Task goal: Collect each line of the records containing the string "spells".

[Collected data]
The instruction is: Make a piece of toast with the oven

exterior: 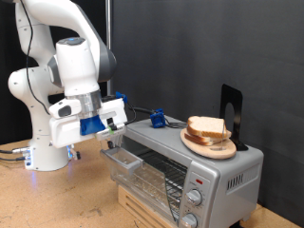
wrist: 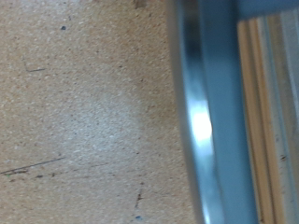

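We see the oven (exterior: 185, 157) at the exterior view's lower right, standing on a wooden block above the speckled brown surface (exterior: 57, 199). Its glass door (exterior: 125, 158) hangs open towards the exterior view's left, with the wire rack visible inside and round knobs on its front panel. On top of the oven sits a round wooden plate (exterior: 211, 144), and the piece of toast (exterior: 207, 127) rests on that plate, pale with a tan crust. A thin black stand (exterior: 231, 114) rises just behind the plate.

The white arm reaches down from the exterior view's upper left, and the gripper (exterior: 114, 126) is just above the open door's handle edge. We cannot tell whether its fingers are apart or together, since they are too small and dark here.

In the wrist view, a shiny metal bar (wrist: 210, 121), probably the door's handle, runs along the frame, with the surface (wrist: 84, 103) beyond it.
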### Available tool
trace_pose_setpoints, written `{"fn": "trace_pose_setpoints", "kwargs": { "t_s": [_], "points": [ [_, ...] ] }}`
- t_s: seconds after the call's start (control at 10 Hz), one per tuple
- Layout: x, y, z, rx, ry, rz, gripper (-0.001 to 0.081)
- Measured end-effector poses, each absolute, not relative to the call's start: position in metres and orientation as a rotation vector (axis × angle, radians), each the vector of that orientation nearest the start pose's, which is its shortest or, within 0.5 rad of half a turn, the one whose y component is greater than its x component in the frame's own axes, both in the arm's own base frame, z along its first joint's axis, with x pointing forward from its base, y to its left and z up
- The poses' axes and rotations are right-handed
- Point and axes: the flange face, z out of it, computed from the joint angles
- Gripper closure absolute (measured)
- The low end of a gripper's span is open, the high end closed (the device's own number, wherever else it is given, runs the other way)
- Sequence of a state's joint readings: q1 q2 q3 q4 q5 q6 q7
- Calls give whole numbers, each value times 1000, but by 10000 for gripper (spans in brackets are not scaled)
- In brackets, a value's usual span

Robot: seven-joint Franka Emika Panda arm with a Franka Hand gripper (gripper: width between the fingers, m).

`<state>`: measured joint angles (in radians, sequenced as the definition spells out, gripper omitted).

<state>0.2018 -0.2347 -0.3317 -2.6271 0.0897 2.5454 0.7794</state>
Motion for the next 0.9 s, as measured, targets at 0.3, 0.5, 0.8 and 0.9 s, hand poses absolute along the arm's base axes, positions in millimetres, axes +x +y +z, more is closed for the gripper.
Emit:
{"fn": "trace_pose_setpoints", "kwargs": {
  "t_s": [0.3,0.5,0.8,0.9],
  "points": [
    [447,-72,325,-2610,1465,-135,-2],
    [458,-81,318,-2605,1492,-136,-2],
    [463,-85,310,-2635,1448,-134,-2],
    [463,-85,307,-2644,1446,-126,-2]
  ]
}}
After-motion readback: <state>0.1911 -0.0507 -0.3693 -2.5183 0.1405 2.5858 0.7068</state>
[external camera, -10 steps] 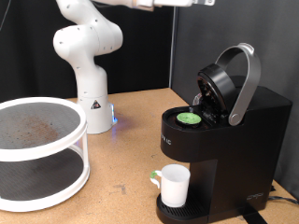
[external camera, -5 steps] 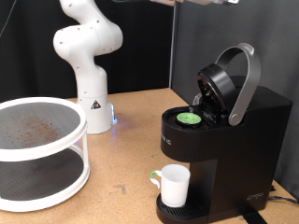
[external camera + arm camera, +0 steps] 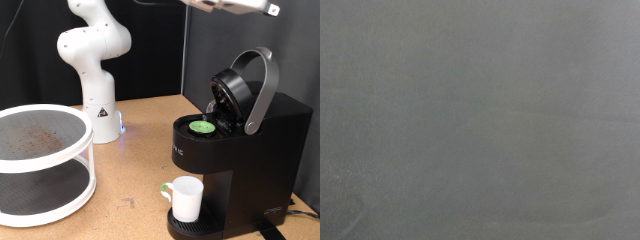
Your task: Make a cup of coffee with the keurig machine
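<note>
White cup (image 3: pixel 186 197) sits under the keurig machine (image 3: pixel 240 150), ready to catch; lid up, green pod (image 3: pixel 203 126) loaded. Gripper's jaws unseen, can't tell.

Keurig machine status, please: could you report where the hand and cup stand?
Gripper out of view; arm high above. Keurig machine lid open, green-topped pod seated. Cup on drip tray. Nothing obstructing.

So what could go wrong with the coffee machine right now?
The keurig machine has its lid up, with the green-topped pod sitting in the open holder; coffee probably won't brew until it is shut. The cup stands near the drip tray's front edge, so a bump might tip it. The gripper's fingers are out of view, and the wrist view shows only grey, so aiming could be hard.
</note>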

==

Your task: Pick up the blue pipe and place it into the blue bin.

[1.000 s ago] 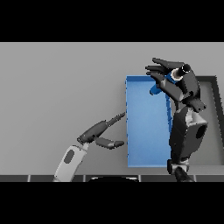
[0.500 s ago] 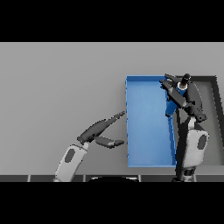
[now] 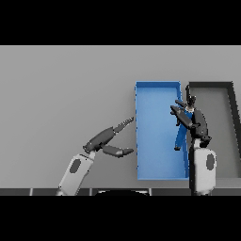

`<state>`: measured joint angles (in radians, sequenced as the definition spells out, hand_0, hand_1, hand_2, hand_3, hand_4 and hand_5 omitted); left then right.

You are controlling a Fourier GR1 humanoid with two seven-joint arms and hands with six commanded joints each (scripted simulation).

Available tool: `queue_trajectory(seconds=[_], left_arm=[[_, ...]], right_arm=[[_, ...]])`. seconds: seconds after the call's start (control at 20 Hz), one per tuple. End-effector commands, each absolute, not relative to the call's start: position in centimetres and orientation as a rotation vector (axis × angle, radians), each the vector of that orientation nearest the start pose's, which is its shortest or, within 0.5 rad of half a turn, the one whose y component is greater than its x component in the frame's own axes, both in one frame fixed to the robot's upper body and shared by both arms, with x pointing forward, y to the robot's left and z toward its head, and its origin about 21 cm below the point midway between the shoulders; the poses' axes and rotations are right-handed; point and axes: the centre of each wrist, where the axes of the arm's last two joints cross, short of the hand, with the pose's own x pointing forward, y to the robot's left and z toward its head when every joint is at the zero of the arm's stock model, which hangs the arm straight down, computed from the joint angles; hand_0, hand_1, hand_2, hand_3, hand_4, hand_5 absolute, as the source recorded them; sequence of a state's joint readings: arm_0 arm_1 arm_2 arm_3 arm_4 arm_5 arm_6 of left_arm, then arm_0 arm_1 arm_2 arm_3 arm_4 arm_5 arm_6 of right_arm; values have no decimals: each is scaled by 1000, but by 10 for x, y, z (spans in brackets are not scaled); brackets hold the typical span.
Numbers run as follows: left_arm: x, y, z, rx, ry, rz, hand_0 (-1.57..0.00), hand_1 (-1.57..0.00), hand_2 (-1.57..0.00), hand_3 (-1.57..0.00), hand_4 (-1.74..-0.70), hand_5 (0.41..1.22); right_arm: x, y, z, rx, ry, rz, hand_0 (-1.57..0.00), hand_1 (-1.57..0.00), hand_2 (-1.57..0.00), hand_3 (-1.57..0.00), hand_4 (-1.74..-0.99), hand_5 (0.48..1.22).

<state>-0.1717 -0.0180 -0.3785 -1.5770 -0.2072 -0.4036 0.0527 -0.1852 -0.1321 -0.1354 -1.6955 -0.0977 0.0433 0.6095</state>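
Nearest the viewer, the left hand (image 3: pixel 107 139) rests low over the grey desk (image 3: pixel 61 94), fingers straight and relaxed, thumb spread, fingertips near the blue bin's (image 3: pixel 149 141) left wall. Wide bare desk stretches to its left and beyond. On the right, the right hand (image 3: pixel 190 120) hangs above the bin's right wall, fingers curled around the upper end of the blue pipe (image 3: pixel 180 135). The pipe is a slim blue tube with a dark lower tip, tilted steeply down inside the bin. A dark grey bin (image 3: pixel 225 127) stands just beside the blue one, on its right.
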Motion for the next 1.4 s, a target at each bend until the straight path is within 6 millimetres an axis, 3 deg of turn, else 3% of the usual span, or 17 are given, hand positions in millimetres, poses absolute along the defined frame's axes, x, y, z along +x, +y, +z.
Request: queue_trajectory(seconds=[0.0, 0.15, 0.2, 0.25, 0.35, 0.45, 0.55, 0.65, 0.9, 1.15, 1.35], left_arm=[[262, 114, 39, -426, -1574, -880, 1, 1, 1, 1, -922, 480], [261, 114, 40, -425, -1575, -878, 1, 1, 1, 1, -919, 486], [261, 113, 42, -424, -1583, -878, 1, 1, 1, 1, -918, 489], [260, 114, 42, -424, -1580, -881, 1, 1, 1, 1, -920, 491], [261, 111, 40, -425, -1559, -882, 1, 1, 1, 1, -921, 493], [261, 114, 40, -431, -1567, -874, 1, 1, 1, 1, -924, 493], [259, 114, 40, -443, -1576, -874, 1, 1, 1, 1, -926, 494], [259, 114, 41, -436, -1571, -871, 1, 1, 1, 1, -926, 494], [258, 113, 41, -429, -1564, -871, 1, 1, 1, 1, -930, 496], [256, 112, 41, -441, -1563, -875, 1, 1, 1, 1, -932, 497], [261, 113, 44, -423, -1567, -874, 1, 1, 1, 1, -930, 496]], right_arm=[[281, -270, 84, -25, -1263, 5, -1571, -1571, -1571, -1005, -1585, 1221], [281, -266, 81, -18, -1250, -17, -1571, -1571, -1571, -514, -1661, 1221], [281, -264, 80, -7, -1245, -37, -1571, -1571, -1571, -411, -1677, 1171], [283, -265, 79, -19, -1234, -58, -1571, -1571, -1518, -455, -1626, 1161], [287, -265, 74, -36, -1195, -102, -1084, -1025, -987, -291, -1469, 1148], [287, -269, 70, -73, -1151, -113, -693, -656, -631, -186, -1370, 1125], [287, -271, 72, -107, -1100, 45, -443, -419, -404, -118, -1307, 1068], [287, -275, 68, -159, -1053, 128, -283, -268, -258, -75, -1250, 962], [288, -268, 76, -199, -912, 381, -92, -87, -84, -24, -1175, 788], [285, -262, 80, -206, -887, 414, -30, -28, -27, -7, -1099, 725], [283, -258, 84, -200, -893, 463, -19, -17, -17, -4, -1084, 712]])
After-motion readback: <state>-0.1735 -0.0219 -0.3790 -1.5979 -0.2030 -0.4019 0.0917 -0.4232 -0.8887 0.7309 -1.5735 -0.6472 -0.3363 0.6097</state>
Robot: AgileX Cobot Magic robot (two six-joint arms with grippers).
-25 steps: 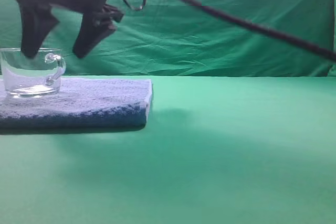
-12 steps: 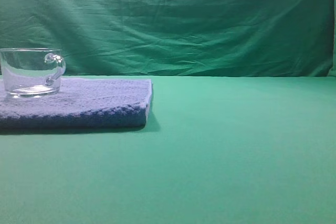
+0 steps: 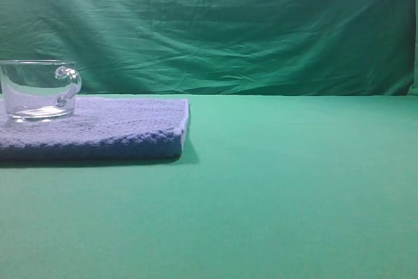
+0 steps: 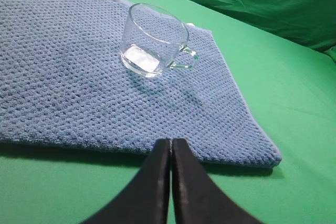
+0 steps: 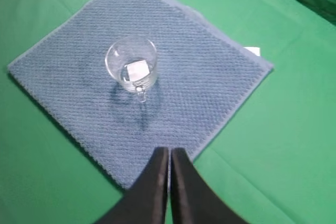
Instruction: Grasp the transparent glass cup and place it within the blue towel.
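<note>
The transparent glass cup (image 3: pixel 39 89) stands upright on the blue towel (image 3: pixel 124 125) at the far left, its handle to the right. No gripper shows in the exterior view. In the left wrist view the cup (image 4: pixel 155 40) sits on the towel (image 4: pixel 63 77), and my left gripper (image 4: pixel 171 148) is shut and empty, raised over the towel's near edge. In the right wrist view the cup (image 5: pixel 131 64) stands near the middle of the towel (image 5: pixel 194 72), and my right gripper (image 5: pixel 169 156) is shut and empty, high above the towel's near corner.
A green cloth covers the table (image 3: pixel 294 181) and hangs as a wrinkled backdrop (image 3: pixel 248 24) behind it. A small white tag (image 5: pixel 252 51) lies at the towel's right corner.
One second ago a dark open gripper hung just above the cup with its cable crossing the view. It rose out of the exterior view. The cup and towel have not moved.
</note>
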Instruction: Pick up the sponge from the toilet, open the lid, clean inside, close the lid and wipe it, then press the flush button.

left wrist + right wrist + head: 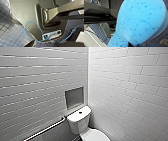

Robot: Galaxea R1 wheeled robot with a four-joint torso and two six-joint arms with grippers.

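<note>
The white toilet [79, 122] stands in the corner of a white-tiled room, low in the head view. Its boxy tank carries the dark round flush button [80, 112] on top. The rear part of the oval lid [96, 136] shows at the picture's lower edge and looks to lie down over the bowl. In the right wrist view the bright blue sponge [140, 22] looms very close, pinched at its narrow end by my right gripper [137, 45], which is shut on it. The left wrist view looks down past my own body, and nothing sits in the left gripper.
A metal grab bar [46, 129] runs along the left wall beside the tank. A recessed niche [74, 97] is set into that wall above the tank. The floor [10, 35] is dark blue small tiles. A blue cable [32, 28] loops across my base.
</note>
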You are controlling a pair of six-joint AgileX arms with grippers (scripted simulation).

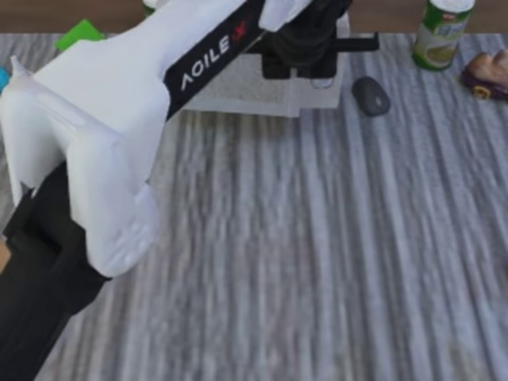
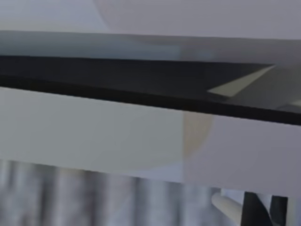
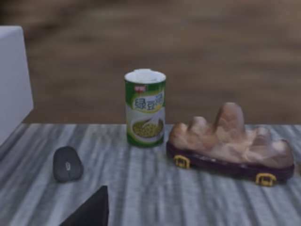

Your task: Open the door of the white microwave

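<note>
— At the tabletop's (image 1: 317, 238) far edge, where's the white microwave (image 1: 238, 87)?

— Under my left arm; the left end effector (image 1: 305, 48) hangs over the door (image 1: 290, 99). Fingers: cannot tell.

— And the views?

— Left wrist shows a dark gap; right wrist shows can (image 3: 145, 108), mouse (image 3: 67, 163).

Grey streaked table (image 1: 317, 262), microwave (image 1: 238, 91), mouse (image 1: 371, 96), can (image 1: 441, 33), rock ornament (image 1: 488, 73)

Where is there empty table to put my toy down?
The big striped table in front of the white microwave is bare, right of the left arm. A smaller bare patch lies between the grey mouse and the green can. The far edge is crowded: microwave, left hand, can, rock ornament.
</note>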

Solution to the exercise:
`<state>`: measured joint angles (in radians, sequenced as the definition spells out, gripper omitted).
`<state>`: measured joint angles (in radians, sequenced as the definition spells out, hand_0, hand_1, hand_2, hand_3, hand_4 and hand_5 omitted); left then right.

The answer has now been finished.